She looked just as quiet now. “Please pack our clothes and food for tomorrow, Ugwu.” “Yes, mah.”
He packed their things quickly—they did not have that much anyway, it was not like Nsukka where he had been paralyzed with so many choices that he had taken very little. He put them in the car early the next morning and then went around the house to make sure he had missed nothing. Olanna had already packed the albums. She had bathed Baby. They stood waiting by the car while Master checked the oil and water. On the road, people were walking past in thick groups.
The wooden gate in the mud wall behind the house creaked open and Aniekwena came into the compound. He was Master's cousin. Ugwu disliked the sly twist of his lips; he always visited at mealtimes and then said “Oh! Oh!” in exaggerated surprise when Olanna asked him to join them in “touching their hands to their mouths.” He looked grim now. Behind him was Master's mother.
“We are ready to go, Odenigbo, and your mother has refused to pack her things and come,” Aniekwena said.
Master closed the bonnet. “Mama, I thought we agreed that you would go to Uke.” “Ekwuzikwananu nofu! Don't say that! You told me that we have to run and that it is better that I go to Uke. But did you hear me agree? Did I say ‘oh' to you?”
“Do you want to come with us to Umuahia, then?” Master asked.
Mama looked at the car, packed full. “But why are you running? Where are you running to? Can you hear any guns?”
“People are fleeing Abagana and Ukpo, which means the Hausa soldiers are close and will soon enter Abba.”
“Did you not hear our dibia tell us that Abba has never been conquered? Who am I running away from my own house for? Alu melu! Do you know that your father will be cursing us now?”
“Mama, you cannot stay here. Nobody will be left in Abba.”
She looked up and squinted in concentration as though looking for a ripening pod on the kola nut tree was more important than what Master was saying.
Olanna opened the car door and asked Baby to get in the back.“ The news is not good. The Hausa soldiers are close,” Aniekwena said. “I am leaving for Uke. Send word to us when you get to Umuahia.” He turned and started to walk away.
“Mama!” Master shouted. “Go and bring your things now!”
His mother kept looking up the kola nut tree. “I will stay and watch over the house. After you all have run, you will come back. I will be here waiting. Who am I running away from my own house for, gbo?”
“Perhaps it would be a better idea to speak to her gently instead of raising your voice,” Olanna said in English. She sounded very formal, clipped. Ugwu had not heard her speak to Master like that, except during the months before Baby was born.
Master's mother was looking at them suspiciously, as if she was sure that Olanna had just insulted her in English.
“Mama, will you not come with us?” Master asked. “Biko. Please come with us.” “Give me the key to your house. I might need something there.”

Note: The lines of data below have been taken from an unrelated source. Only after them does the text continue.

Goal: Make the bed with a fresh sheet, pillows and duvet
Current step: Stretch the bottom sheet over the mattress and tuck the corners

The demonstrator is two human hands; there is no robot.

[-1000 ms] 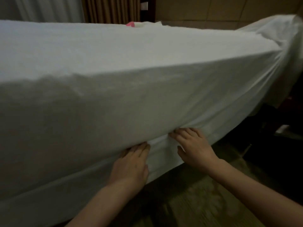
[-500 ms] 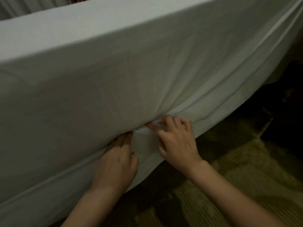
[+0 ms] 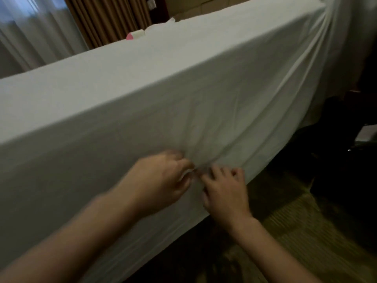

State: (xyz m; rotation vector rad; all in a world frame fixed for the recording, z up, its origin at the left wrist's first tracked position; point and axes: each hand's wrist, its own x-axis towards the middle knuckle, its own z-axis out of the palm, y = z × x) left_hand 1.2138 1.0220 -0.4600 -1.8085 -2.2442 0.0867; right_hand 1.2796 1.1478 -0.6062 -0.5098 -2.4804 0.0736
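Both hands raised along bed side since earlier | white sheet [image 3: 183, 94] being gathered into radiating creases | left hand [image 3: 161, 180] fingers pinching cloth | right hand [image 3: 226, 193] fingers curled, pinching fold

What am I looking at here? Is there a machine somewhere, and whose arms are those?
No machine: a person wears a camera on the head, looking forward and down, so the bare arms are their own. They are at the side of a bed covered with a white sheet. The left hand and right hand meet low on the hanging side, and creases fan out from there, so both seem to gather the cloth; the picture is blurred, so the exact grip is unclear. A small pink and white thing shows beyond the bed's far edge, before brown curtains. Patterned carpet lies below.
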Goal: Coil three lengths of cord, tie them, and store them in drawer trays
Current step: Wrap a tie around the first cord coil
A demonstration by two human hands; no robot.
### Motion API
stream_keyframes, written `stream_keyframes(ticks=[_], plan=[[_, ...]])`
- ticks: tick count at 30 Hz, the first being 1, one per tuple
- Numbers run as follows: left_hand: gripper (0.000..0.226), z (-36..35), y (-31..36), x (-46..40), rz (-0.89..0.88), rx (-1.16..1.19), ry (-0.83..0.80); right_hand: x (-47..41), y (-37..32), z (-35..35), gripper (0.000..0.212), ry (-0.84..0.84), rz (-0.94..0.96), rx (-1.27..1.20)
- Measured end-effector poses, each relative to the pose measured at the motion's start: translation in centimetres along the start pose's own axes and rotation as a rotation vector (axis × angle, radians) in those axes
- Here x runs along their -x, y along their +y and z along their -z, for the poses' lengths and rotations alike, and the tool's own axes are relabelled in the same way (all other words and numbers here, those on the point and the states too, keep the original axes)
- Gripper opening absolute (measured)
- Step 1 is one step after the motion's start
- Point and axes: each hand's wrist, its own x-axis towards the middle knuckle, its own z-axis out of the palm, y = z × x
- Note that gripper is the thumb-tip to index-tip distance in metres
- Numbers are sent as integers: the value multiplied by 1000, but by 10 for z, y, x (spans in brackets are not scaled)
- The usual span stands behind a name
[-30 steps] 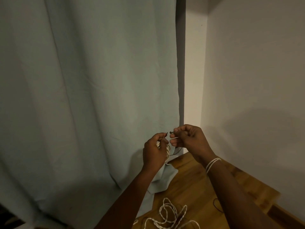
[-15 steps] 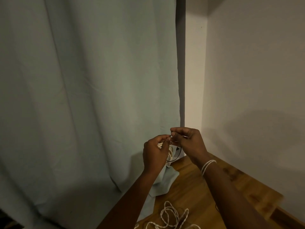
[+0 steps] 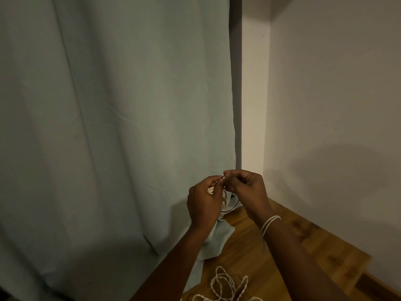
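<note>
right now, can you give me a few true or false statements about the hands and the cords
1. Both hands meet in front of the curtain. True.
2. The left hand rests flat on the wooden surface. False: it is raised, holding a white cord bundle.
3. A loose white cord lies on the wooden surface. True.
4. The right hand hangs open and idle. False: its fingers pinch a thin dark tie.
5. The right wrist is bare. False: white cord loops circle it.

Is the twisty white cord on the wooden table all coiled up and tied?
No, the white cord lies in loose, untied loops on the wooden table.
</note>
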Motion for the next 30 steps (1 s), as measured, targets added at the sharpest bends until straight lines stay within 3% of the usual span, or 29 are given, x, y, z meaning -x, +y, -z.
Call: stream_keyframes(ticks=[20, 30], plan=[[23, -9, 4, 2, -30, -10, 35, 0, 4, -4, 14, 66, -133, -164], [23, -12, 5, 4, -75, -29, 53, -4, 10, -4, 14, 80, -92, -48]])
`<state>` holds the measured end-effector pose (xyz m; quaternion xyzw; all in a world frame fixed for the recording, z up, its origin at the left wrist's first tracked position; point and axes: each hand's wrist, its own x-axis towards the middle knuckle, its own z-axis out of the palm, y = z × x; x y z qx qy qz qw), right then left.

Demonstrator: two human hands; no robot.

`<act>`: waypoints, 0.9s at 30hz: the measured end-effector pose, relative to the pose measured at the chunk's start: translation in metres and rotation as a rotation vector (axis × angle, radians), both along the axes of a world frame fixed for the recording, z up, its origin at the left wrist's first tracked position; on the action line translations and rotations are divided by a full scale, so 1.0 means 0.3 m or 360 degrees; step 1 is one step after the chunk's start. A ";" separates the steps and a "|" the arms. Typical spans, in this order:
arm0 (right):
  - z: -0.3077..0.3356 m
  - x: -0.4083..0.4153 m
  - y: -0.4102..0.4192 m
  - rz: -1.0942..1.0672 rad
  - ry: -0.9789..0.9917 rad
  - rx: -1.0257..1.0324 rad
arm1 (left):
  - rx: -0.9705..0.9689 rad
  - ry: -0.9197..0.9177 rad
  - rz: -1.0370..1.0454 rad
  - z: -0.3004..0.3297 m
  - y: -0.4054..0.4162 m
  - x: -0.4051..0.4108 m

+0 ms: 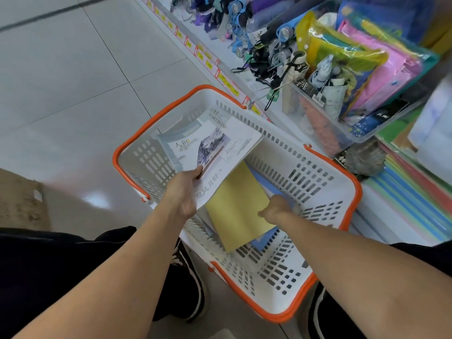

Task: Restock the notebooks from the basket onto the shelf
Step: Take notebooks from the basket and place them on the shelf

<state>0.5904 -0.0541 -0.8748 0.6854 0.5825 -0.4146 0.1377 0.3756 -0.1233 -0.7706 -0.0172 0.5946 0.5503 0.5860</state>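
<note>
Shop aisle, pale tiled floor (73,69); shelf (381,211) runs along the right, carrying umbrellas (269,40), a clear bin (325,123) and coloured folders (415,192). White basket (325,182) with orange rim stands on the floor beside the shelf edge, between the person's shoes.

Left hand (182,194): clamped on a small stack of white notebooks (220,148), thumb on top at the near corner, fingers beneath. Stack is held above the basket's far-left corner, long axis running away from the hand toward the shelf.

Right hand (276,207): down inside the basket, fingers curled at the right edge of the yellow notebook (234,206). Fingertips hidden; cannot tell whether it grips or only touches.

Yellow notebook lies tilted in the basket, long axis from the near rim toward the far-right corner, partly under the held stack. A blue notebook (264,241) lies beneath it.

Judgement: right hand is the nearer one to the remaining notebooks and to the shelf; the shelf lies right and up of both hands, so the lift goes that way.
</note>
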 end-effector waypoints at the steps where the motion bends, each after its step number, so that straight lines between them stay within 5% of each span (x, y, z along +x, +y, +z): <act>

“Please come with us.” “Give me the key.”
Master stared at her silently and then handed her a bunch of keys. “Please come with us,” he said again, but she said nothing and tied the keys into one edge of her wrapper.
Master climbed into the car. As he drove out, he kept turning back to see his mother, perhaps to see if she would change her mind and dash after Aniekwena or wave to him to stop. But she didn't. She stood there, not waving. Ugwu watched her too, until they turned into the dirt road. How could she stay there all alone, not surrounded by relatives? If everybody in Abba was leaving, how would she eat since there would be no market?

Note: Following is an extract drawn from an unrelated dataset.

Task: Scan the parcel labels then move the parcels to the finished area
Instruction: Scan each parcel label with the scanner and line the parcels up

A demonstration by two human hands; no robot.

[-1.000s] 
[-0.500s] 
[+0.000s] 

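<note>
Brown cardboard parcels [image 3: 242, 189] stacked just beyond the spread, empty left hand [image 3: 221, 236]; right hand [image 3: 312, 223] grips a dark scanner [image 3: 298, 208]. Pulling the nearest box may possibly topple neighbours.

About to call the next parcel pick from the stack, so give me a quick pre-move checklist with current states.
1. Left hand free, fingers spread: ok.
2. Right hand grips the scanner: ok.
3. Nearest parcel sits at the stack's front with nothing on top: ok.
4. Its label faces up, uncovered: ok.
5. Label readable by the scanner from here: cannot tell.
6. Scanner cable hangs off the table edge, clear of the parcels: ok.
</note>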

Olanna touched Master's shoulder. “She will be all right. The federal troops won't stay in Abba if they pass through.”
“Yes,” Master said. He leaned over and kissed her lips, and Ugwu felt a buoyant relief that they were speaking normally again. The stream of refugees filing past was thinning.
“Professor Achara has found us a house in Umuahia,” Master said, his voice too loud, too cheerful. “Some old friends are already there, and everything will soon be back to normal. Everything will be perfectly normal!”
Because Olanna remained silent, Ugwu said, “Yes, sah.”
There was nothing normal about the house. The thatch roof and cracked unpainted walls bothered Ugwu, but not as much as the cavernous pit latrine in the outhouse with a rusting zinc sheet drawn across it to keep flies out. It terrified Baby. The first time she used it, Ugwu held her steady while Olanna cajoled her. Baby cried and cried. She cried often the following days, as if she too realized that the house was unworthy of Master, that the compound was ugly with its stubby grass and cement blocks piled in corners, that the neighbors' houses were too close, so close one smelled their greasy cooking and heard their crying children. Ugwu was certain that Professor Achara had fooled Master into renting the house; there was something wily in the man's bulging eyes. Besides, his own house down the road was large and painted a dazzling white.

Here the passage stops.